Exercise description =>
Beneath this line are the data; copy exactly the part of them that opens with the line containing "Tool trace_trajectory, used" and closes with the line containing "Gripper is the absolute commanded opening", and only that part.

──────── Data section ────────

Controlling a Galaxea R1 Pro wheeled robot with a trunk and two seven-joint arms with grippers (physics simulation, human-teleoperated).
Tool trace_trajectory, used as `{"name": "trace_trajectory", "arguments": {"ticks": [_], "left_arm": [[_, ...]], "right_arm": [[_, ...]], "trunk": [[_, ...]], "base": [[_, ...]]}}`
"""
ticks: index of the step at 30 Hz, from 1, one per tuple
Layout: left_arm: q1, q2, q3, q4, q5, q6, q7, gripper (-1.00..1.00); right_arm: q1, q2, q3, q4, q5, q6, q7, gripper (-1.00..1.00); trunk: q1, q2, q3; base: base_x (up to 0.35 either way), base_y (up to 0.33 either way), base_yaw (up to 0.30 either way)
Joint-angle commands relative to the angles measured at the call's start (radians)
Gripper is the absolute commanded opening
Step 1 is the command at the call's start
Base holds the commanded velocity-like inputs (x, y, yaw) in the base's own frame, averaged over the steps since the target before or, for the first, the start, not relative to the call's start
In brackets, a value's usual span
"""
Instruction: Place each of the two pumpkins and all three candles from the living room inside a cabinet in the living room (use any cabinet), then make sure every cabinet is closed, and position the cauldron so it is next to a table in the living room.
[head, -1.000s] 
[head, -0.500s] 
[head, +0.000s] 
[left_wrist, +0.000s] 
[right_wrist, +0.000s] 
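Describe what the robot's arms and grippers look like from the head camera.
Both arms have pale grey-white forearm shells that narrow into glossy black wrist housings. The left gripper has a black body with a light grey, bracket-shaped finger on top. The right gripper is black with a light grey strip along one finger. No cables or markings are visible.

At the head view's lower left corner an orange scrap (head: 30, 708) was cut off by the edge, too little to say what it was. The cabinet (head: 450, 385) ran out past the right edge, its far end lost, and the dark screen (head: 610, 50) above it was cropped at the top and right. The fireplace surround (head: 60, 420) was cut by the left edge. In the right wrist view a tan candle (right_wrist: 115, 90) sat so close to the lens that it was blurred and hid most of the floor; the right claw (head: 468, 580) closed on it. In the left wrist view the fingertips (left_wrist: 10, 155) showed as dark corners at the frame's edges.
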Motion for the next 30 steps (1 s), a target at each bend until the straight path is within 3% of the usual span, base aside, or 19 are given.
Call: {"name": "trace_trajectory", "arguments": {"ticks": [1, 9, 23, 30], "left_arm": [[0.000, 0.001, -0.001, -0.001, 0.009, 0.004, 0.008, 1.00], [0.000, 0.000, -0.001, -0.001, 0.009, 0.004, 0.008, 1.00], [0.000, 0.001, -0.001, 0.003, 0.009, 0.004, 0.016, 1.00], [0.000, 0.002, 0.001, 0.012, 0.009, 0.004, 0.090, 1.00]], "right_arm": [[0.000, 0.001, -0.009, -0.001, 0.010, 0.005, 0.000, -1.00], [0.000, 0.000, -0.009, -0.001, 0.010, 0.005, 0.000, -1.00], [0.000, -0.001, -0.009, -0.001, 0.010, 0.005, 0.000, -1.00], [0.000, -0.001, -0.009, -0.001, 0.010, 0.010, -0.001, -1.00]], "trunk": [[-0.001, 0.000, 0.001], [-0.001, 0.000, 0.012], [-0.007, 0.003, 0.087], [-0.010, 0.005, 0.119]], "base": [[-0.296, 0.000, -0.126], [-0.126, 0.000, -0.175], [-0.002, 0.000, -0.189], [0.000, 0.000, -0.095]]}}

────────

Exercise answer =>
Tool trace_trajectory, used as `{"name": "trace_trajectory", "arguments": {"ticks": [_], "left_arm": [[_, ...]], "right_arm": [[_, ...]], "trunk": [[_, ...]], "base": [[_, ...]]}}`
"""
ticks: index of the step at 30 Hz, from 1, one per tuple
Layout: left_arm: q1, q2, q3, q4, q5, q6, q7, gripper (-1.00..1.00); right_arm: q1, q2, q3, q4, q5, q6, q7, gripper (-1.00..1.00); trunk: q1, q2, q3; base: base_x (up to 0.35 either way), base_y (up to 0.33 either way), base_yaw (up to 0.30 either way)
Joint-angle commands relative to the angles measured at the call's start (radians)
Gripper is the absolute commanded opening

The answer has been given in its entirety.